What this task involves: If a line in the data below contains the word "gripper", copy it out.
┄┄┄┄┄┄┄┄┄┄
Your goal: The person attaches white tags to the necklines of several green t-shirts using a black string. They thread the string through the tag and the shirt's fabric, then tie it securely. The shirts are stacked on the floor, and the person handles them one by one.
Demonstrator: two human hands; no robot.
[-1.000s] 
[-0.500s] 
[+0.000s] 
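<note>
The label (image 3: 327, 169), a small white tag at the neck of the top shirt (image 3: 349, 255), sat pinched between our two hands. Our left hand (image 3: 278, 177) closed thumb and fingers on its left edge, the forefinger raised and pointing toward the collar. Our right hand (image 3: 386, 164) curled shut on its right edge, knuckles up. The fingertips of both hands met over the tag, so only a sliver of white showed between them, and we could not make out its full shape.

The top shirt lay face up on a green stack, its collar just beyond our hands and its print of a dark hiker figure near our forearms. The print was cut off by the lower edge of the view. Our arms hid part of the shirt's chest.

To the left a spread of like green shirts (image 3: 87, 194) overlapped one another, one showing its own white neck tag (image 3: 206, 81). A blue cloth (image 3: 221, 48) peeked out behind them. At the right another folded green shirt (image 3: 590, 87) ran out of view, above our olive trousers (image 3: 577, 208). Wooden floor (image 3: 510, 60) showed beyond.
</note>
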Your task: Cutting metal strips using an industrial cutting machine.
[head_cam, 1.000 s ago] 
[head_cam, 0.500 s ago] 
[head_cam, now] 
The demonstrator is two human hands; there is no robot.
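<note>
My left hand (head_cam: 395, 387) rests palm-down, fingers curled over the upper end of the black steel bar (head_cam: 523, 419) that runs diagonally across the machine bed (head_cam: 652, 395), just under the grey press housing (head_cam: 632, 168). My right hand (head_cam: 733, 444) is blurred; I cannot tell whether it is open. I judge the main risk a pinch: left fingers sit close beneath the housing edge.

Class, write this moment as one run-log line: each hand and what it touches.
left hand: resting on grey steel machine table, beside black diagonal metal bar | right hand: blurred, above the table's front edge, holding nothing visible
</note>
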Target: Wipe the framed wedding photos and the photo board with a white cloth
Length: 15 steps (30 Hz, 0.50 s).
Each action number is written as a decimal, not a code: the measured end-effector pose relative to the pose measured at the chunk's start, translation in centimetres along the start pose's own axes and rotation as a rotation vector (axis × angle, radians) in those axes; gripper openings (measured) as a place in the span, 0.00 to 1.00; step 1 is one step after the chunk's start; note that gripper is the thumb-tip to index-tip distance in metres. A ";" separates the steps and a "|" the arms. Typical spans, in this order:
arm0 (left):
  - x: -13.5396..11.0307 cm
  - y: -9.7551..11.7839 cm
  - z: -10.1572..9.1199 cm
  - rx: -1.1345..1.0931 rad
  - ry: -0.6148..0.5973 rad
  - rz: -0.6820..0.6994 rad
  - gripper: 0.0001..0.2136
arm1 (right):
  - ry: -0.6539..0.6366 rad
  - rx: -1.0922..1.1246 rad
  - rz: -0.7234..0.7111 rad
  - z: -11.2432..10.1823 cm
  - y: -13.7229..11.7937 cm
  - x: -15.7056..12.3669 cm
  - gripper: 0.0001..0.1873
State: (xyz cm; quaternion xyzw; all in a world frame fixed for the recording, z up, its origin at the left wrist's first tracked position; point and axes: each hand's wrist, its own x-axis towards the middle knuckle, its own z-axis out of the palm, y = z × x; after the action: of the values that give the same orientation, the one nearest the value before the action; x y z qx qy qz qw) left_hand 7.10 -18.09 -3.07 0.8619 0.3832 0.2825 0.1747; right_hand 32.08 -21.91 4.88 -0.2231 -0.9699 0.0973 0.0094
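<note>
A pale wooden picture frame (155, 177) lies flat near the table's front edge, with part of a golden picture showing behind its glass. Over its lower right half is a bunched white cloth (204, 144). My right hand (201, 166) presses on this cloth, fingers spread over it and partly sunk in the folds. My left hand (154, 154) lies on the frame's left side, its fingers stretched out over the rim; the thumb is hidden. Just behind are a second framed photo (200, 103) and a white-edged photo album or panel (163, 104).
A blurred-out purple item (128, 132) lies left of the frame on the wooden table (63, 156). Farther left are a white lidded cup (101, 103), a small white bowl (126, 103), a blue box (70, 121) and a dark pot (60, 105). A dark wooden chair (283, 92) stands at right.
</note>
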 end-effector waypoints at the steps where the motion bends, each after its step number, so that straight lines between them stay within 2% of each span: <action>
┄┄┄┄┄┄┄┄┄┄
Response:
Each action number is written as a decimal, not a code: the measured end-effector pose relative to the pose measured at the chunk's start, translation in centimetres along the start pose's own axes and rotation as a rotation vector (axis × angle, radians) in those axes; gripper openings (measured) as a place in the span, 0.00 to 1.00; step 1 is one step after the chunk's start; note that gripper is the thumb-tip to index-tip distance in metres. A ";" separates the steps and a "|" the arms. Typical spans, in this order:
  - gripper: 0.0001..0.2136
  - gripper: 0.0001..0.1873

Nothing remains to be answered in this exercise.